Exercise
For every line in the records below that contains the word "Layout", add one to a count, and report only that count.
*** Block opens ***
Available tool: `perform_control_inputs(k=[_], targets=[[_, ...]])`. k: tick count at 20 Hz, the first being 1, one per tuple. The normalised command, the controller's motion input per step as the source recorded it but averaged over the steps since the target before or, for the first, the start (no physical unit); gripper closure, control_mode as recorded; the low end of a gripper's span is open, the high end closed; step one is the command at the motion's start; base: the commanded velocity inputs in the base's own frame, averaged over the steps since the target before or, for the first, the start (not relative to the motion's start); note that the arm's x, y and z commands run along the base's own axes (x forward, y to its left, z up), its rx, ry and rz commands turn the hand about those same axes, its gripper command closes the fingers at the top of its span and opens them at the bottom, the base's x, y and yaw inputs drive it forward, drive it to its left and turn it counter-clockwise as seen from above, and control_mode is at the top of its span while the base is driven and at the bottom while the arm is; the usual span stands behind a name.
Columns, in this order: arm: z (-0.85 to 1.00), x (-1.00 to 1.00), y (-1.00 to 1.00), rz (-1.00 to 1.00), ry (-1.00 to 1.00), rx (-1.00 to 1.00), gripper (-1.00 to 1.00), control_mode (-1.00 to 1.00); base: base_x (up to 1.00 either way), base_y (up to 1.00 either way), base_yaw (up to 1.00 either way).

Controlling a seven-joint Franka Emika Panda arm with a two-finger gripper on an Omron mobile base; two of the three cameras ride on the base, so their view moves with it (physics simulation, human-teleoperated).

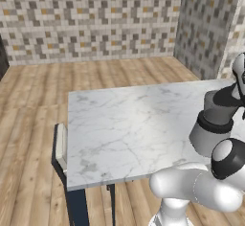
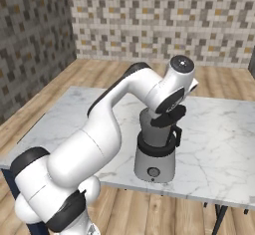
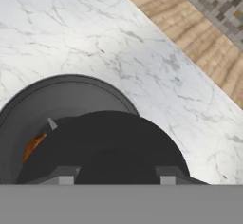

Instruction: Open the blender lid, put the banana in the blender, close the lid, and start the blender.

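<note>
A kitchen with a mosaic tile wall (image 1: 95, 19) and wood floor (image 1: 28, 124) holds a white marble table (image 1: 124, 124). The blender (image 2: 155, 152) stands on the table near its front edge, grey base with a small front knob, black collar and dark jar above. The arm (image 2: 99, 134) bends over it, and the gripper (image 2: 169, 117) sits right at the top of the jar. In the hand view the black lid (image 3: 109, 147) lies between the two fingertips (image 3: 64, 175), shifted off centre over the jar's round rim (image 3: 71, 83), so part of the mouth is uncovered. Through that gap a sliver of the orange banana (image 3: 33, 147) shows inside the jar, beside a small grey blade tip. The fingers stand on either side of the lid and seem closed on it; the contact itself is hidden
</note>
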Motion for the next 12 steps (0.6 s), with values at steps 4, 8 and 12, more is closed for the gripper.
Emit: perform_control_inputs(k=[4,8,12], targets=[[0.01,0.01,0.04,0.00,0.00,0.00,1.00,-1.00,0.00,0.00,0.00],[0.01,0.00,0.01,0.00,0.00,0.00,1.00,-1.00,0.00,0.00,0.00],[0.00,0.00,0.00,0.00,0.00,0.06,1.00,-1.00,0.00,0.00,0.00]])
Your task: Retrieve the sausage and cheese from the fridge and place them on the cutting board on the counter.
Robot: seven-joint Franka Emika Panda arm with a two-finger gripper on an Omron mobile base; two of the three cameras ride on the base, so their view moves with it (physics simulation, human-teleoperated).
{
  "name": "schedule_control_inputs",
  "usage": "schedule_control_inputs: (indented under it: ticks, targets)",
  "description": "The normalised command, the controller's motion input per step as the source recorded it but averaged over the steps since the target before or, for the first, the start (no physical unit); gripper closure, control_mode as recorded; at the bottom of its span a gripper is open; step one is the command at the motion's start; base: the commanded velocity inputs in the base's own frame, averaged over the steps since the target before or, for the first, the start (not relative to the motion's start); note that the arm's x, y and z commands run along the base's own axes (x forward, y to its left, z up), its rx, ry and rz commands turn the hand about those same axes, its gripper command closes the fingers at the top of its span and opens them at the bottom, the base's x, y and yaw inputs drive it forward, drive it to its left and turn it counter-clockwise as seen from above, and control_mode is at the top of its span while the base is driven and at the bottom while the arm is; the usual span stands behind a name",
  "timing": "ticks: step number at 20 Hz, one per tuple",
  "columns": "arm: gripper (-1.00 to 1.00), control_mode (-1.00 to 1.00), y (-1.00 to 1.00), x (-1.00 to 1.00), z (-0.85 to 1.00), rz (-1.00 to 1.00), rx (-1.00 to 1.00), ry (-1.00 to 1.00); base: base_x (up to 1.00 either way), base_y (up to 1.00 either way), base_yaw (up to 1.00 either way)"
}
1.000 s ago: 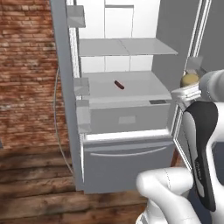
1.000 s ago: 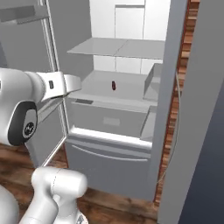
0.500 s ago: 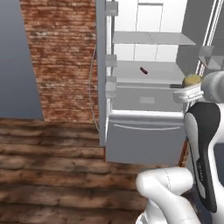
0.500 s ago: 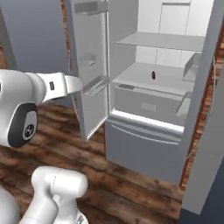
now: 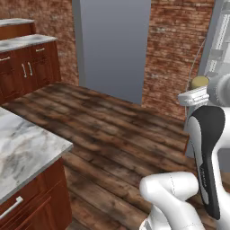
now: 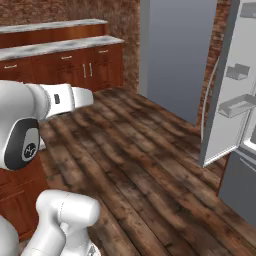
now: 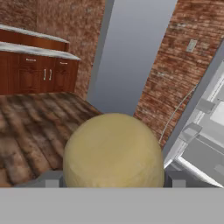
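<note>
Between tool (image 7: 113,183) tips | cheese (image 7: 113,151): round, smooth, yellowish-tan ball | tool clamped on cheese

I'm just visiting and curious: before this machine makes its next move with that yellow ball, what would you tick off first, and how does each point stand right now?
1. Cheese held in the claw: ok, it sits between the two fingertips.
2. Cheese seen at the arm's end from the base too: ok, a tan lump shows there.
3. Wooden floor ahead free of obstacles: ok.
4. Counter within sight: ok, a marble corner lies near the base.
5. Cutting board located: cannot tell from these pictures.
6. Fridge door shut: not ok, it stands open.
</note>
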Motion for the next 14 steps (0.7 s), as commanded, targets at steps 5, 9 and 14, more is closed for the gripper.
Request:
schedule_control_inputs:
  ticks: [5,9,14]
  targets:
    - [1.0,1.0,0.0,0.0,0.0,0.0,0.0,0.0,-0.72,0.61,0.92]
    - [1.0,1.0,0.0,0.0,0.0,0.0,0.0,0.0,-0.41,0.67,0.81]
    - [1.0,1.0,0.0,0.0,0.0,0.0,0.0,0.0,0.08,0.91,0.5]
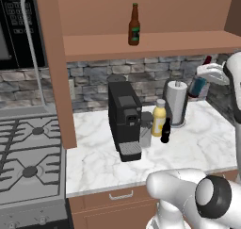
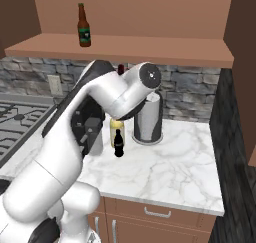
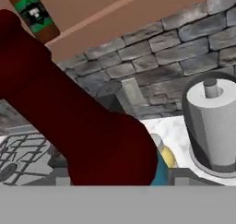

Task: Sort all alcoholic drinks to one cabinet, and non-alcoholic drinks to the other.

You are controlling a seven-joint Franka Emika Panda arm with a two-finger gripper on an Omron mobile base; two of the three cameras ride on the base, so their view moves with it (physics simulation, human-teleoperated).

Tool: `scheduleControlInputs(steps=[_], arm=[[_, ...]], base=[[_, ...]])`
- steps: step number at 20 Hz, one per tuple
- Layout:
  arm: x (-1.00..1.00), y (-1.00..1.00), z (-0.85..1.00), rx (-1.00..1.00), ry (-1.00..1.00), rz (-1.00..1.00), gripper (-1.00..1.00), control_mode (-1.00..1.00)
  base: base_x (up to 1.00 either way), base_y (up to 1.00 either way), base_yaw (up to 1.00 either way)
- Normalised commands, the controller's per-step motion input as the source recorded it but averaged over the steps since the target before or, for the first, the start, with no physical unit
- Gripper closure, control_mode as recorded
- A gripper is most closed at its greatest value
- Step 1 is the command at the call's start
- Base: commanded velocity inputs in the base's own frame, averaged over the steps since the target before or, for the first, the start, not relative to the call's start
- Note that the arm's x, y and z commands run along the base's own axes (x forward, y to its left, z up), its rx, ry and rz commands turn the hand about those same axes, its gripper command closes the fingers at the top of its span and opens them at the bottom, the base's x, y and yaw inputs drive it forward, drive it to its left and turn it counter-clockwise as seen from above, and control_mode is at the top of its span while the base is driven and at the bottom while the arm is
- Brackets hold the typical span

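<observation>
I hold the blue bottle [image 1: 197,85] in the air above the right end of the bench [image 1: 197,143], near the back wall, level with the top of the paper towel roll [image 1: 177,97]. My gripper [image 1: 210,73] is clenched around its upper body. The bottle is tilted: its dark red neck points up and away to the right, its blue base down and left. In the hand view the red neck [image 3: 69,112] runs slantwise, with a sliver of the blue body at the bottom.

The brown bottle [image 1: 134,25] with the green label stands upright on the cabinet shelf [image 1: 150,43], neck up, at about the middle of the shelf's length and near its front edge. It is alone on that shelf.

On the bench, near its back edge, the yellow bottle [image 1: 159,118] stands upright with its whitish cap on top, just right of the black coffee machine [image 1: 124,117]. The small black cola bottle [image 1: 165,131] stands upright just in front of it and a little right, very close to or touching it; I cannot tell which. The paper towel roll stands upright in its holder right beside them, at the back.

I count four bottles: one in my gripper, one on the shelf, two on the bench. The cabinet door [image 1: 55,68] is swung open, its edge toward me, at the left end of the shelf. A gas stove [image 1: 28,162] lies left of the bench.
</observation>
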Motion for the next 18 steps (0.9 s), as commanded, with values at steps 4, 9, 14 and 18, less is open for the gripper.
scheduleControlInputs(steps=[4, 9, 14, 18], arm=[[0.0, 0.47, 1.0, -0.14, -0.11, -0.08, 1.0, -1.0], [0.04, 0.27, 1.0, -0.1, -0.01, -0.09, 1.0, -1.0], [0.43, 0.08, 0.78, -0.03, 0.0, -0.1, 1.0, -1.0], [0.6, 0.02, 0.41, 0.0, 0.0, -0.08, 1.0, -1.0]], base=[[0.0, 0.0, 0.0], [0.0, 0.0, 0.0], [0.0, 0.0, 0.0], [0.0, 0.0, 0.0]])
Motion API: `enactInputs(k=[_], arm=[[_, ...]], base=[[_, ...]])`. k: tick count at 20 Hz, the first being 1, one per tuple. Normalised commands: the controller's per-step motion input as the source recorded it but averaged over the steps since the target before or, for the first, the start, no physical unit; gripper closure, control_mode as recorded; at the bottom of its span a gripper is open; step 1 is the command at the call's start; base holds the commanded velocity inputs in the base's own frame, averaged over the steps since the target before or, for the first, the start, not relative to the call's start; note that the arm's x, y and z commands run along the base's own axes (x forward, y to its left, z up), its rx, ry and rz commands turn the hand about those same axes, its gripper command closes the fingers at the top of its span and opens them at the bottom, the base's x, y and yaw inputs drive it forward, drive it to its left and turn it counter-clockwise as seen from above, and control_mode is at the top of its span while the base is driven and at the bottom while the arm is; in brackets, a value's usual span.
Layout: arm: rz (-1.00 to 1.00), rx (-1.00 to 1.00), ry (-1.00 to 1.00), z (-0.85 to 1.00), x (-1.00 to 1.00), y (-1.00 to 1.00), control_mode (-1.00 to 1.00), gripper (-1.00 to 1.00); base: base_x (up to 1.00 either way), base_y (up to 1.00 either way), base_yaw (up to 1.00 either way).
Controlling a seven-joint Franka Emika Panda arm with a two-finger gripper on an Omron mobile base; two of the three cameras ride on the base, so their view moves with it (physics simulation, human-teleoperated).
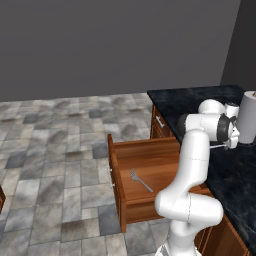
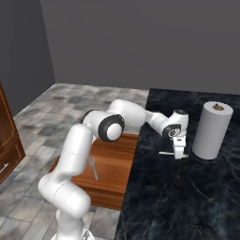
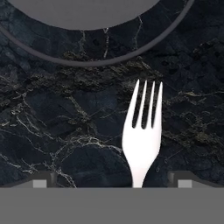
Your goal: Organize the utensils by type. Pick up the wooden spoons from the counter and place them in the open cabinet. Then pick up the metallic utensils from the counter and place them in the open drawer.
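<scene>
one fork (image 1: 140,180) already lies flat on the wooden bottom of the open drawer (image 1: 120,175), tines toward the drawer's front panel, so half of the metal sorting looks done. the second fork (image 3: 142,133) lies on the black marble counter (image 2: 187,197), just in front of the paper towel roll's round base (image 3: 87,63), with its tines pointing at that base. the gripper (image 2: 179,151) hangs right above this fork, pointing down; its jaws are spread wide with nothing between them, and the two finger tips (image 3: 43,180) flank the handle on either side in the hand view. from the right base view the fork's thin handle juts out sideways under the hand.

no wooden spoon shows on the stretch of counter in view, and i cannot tell from here whether the spoons are in the cabinet, so i judge that part as likely finished but unconfirmed. what is left, as i read it, is closing on this fork, lifting it and carrying it over the counter edge into the drawer.

the paper towel roll (image 2: 212,131) stands upright just beside the hand and is the one thing that crowds the grasp; a swing toward it could knock it. the drawer is pulled well out beside the arm's base, with room next to the first fork.
</scene>
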Motion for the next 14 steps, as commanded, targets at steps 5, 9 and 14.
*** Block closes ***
Response to the task
2